Né le 20 février 1923 à Sannois (Seine-et-Oise, Val-d’Oise), fusillé comme otage le 2 octobre 1943 au Mont-Valérien, commune de Suresnes (Seine, Hauts-de-Seine) ; plombier, zingueur, tôlier ; militant communiste ; résistant membre des FTPF.

Fils d’Aimé et d’Angelina, Robert Vermassen demeurait à Sannois. Communiste, il rejoignit les Francs-tireurs et partisans (FTP) de la banlieue nord. Avec le groupe Ménard, il incendia la permanence du Rassemblement national populaire (RNP) à Ermont. Arrêté par la brigade spéciale des Renseignements généraux, livré aux Allemands, interné au camp de Romainville (Seine, Seine-Saint-Denis), il comparut le 18 novembre 1941 devant le tribunal de la Feldkommandantur 758 et fut condamné à trois mois de prison mais resta interné.
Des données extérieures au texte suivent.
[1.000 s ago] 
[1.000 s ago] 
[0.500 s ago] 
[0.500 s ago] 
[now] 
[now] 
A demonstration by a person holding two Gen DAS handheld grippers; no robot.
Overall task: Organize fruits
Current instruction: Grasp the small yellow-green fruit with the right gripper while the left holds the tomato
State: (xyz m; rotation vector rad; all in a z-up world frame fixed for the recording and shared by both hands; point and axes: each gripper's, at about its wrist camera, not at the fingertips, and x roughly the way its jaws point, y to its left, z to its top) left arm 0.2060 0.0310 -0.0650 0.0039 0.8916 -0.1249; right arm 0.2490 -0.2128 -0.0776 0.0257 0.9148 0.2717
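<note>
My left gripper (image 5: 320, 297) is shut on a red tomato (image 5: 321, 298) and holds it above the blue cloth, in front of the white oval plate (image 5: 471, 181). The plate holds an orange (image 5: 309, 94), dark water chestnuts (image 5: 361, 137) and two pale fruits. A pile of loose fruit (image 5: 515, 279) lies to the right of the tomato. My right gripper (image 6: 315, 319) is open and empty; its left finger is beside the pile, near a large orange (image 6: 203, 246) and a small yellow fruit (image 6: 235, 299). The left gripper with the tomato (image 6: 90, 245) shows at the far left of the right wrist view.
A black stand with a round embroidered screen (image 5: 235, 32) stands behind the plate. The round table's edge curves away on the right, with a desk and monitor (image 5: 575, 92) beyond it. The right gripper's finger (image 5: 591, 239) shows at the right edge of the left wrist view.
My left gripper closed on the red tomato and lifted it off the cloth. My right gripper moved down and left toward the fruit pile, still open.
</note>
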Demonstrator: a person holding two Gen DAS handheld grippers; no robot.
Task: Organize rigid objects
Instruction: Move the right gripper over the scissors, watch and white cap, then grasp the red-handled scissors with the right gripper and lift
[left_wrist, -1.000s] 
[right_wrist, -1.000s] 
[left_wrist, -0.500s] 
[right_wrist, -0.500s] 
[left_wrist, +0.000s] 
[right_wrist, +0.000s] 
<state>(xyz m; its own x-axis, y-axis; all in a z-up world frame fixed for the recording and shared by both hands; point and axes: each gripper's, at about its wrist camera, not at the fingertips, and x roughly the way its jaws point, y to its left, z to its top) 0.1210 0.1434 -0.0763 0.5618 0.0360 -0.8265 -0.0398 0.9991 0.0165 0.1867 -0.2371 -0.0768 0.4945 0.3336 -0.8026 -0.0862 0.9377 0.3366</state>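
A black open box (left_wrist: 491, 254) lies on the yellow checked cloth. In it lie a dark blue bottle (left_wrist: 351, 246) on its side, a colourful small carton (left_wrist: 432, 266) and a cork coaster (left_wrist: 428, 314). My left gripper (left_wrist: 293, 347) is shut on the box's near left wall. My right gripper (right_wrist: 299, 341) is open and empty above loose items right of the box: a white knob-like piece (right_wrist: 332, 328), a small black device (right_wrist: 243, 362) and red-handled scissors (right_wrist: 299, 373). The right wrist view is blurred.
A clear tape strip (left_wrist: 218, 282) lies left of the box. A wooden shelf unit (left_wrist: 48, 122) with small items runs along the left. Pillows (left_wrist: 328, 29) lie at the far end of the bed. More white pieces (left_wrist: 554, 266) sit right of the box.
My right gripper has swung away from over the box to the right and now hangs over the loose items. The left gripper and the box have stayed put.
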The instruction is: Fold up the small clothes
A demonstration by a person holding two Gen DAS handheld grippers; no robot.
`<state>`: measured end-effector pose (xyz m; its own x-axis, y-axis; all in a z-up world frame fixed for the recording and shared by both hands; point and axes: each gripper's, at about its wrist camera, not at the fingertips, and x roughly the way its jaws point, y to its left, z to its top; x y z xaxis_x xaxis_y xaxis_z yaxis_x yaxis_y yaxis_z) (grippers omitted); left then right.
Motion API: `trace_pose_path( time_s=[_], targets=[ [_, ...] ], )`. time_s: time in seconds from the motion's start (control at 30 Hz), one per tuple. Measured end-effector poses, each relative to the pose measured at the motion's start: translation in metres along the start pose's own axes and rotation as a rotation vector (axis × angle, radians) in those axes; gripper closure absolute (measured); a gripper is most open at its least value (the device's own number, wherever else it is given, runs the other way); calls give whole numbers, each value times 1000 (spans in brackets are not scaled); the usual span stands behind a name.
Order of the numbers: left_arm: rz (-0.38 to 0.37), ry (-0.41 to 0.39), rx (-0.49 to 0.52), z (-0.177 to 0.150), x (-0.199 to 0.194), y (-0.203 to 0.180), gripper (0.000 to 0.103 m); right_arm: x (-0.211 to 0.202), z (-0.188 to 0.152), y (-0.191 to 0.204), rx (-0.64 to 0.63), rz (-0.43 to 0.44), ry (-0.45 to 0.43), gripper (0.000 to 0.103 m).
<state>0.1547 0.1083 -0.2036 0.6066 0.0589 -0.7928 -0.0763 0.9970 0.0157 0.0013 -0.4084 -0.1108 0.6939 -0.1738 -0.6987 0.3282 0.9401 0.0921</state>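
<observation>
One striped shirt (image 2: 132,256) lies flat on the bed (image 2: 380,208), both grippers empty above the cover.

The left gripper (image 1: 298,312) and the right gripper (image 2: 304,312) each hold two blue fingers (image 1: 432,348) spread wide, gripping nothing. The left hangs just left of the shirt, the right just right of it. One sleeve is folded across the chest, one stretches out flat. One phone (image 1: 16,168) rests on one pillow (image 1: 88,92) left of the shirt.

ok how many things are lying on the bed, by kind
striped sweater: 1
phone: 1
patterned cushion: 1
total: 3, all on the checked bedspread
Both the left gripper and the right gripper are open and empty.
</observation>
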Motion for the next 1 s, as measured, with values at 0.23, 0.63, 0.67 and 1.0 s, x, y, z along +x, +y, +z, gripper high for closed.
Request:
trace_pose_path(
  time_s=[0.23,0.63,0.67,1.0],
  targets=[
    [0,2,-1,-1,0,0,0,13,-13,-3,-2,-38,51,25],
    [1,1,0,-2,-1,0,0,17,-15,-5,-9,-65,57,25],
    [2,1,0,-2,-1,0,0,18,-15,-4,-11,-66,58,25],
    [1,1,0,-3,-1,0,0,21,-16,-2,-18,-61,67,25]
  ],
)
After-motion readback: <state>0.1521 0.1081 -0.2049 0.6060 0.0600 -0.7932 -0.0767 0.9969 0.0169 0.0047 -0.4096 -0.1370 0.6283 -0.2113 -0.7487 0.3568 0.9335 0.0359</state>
La police établit qu’il était en relation avec le jeune Suisse Robert Bellec, domicilié lui aussi à Sannois.
Le 28 septembre 1943 à 9 heures du matin, rue Pétrarque à Paris (XVIe arr.), les FTP-Main-d’œuvre immigrée (MOI) Celestino Alfonso, Marcel Rayman et Leo Kneler abattaient le docteur Julius Ritter, général SS, responsable de l’envoi des jeunes Français en Allemagne pour le Service du travail obligatoire. Les combattants ignoraient qu’il s’agissait de Julius Ritter.
Les Allemands décidèrent en représailles à fusiller le 2 octobre 1943 cinquante otages au Mont-Valérien (trente-sept communistes et treize membres du réseau Alliance), dont Robert Vermassen. Son corps fut incinéré, ses restes inhumés au Père-Lachaise. Ses effets personnels et ses lettres furent transmises à sa mère.
Après la Libération, une réinhumation eut lieu dans le carré militaire du cimetière de Sannois. Le nom de Robert Vermassen figure sur la plaque commémorative de la place du Souvenir-Français de la ville et sur le monument aux morts, ainsi que sur la plaque de l’Arsenal de l’aéronautique au cimetière de Châtillon (Seine, Hauts-de-Seine). La municipalité donna le nom de Robert Vermassen à une rue de Sannois.
Sur l’acte de naissance de Robert Vermassen figure la mention « Mort pour la France » par décision du secrétaire général aux Anciens Combattants en date du 11 avril 1945.
Sources

SOURCES : Arch. PPo., BA 2116. – DAVCC, Caen, B VIII dossier 6 (Notes Thomas Pouty). – S. Klarsfeld, Le livre des otages, op. cit. – S. Courtois, D. Peschanski, A. Rayski, Le sang de l’étranger. Les immigrés de la MOI dans la Résistance, Fayard, 1989. – Site Internet Mémoire des Hommes. – Mémorial GenWeb. – État civil, Sannois.